March 2006

Spring Is. . .
A Time for Lovers, Not Fighters

A man and his wife were having some problems at home and were giving each other the silent treatment. Suddenly, the man realized that the next day he would need his wife to wake him at 5:00 AM for an early morning business flight. Not wanting to be the first to break the silence (and LOSE!), he wrote on a piece of paper, "Please wake me at 5:00 AM." He left it where he knew she would find it.

The next morning, the man woke up, only to discover it was 9:00 AM and he had missed his flight. Furious, he was about to go and see why his wife hadn't wakened him, when he noticed a piece of paper by the bed. The paper said, "It is 5:00 AM. Wake up."

10 points for the wife, right? Except that in real life when couples create a “war zone” in their relationship there are no winners. Have you ever had the experience that talking to your partner about a relationship issue feels like trying to “win” an argument? Have you ever felt that your partner seemed to be trying to “prove you wrong” during a discussion? Have you ever sounded as if you were on the “attack” or on the “defensive” when talking to your loved one?

If your answer was “yes,” you’re not alone. Many couples complain of feeling like they have to wage war to resolve even a simple relationship issue. Unfortunately, couples who believe that the goal of a discussion is “victory” commonly lose – their loved one!
Here are some tips to have discussions (even arguments) with your loved one so that you make progress toward a resolution:

  • Listen to understand, not to reply: Both parties in a discussion are frequently so eager to be heard and understood that neither one is bothering to listen and understand. And then tempers flare. When it’s your turn to listen, do not focus on what you are going to say next (i.e. in response to what your loved one is saying), instead just allow them to have the floor and do your best to really listen and digest the information
  • Look forward, not backward: When couples have disagreements they often tend to want to “prove” their position by referring to other incidents that have happened in the past. First of all, it’s very likely that your loved one has a different memory of those shared events (based on their point of view) and secondly, “making a case” against your loved on is part of the “victory” thinking where you hope to convince them that they are in the wrong. Instead talk about the present and how you would like to see things handled in the future.
  • Take responsibility: Be the first to step up to the plate and assume responsibility for your actions. We all make mistakes. . . and we all have our less than desirable traits. Hearing someone else, especially someone we love, bring those to our attention is not easy. Even harder is the ability to say, “You’re right. I’m going to try and work on that.” But having the courage and strength to take responsibility for your actions means that you are willing to accept that you are both part of the problem as well as part of the solution.
  • Avoid blame: We’ve all been there. You know, those “discussions” where it takes every ounce of strength not to yell, “If only you wouldn’t do that anymore we wouldn’t have this problem!” The difficulty with blame is that it’s usually only 50% of the truth (it’s rare that a conflict is really all due to one person) – and it never helps couples resolve an issue. Instead, the blamed party typically feels isolated, angry, attacked and, therefore, defensive.
  • Remember that your way is not the only way: If it always has to be your way then you’re better off sharing your home with a dog, rather than another human being. Here at Talk Works we believe that there is no such thing as “right/wrong,” or “good/bad” (unless you and your partner happen to be discussing mathematical formulas). Try not to put down, negate or belittle an idea, a feeling, a suggestion, or an expression of need. Instead, appreciate your differences and understand that, even if you don’t always “get” each other, you can certainly come up with more unique and creative solutions when working together.
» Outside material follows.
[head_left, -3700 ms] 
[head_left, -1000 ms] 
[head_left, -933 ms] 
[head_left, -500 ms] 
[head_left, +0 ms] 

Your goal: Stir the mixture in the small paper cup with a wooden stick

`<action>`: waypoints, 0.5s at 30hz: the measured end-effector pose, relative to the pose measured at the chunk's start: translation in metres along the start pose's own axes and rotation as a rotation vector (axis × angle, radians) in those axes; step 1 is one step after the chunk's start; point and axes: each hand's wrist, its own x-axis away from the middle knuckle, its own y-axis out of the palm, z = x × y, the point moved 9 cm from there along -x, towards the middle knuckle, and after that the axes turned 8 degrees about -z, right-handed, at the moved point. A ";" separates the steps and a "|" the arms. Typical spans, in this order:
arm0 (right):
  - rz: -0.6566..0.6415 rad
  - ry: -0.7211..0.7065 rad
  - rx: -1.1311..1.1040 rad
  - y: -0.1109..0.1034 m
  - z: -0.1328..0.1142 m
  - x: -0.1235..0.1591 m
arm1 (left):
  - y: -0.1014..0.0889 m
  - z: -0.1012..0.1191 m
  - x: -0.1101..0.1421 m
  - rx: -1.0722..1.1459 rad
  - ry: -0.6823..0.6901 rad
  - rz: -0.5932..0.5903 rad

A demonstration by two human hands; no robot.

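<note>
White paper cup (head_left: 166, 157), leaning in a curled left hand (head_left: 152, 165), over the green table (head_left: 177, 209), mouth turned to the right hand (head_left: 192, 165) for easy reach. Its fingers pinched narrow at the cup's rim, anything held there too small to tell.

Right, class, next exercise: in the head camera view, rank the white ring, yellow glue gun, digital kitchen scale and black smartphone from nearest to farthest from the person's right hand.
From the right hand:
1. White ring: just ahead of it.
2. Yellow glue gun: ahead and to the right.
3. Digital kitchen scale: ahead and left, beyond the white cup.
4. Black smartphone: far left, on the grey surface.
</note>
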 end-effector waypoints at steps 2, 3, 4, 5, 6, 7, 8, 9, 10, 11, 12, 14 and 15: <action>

Conflict can make couples feel as if they’re on opposing sides of a battle, rather than united against the rest of the world. If you can remove the idea of “victory” from your vocabulary (at least at home), then you and your partner can make “progress” the focus of your relationship discussions. By working together on the relationship with the belief that fault is irrelevant and solutions are what it’s about, you and your partner will be able to be lovers together this spring.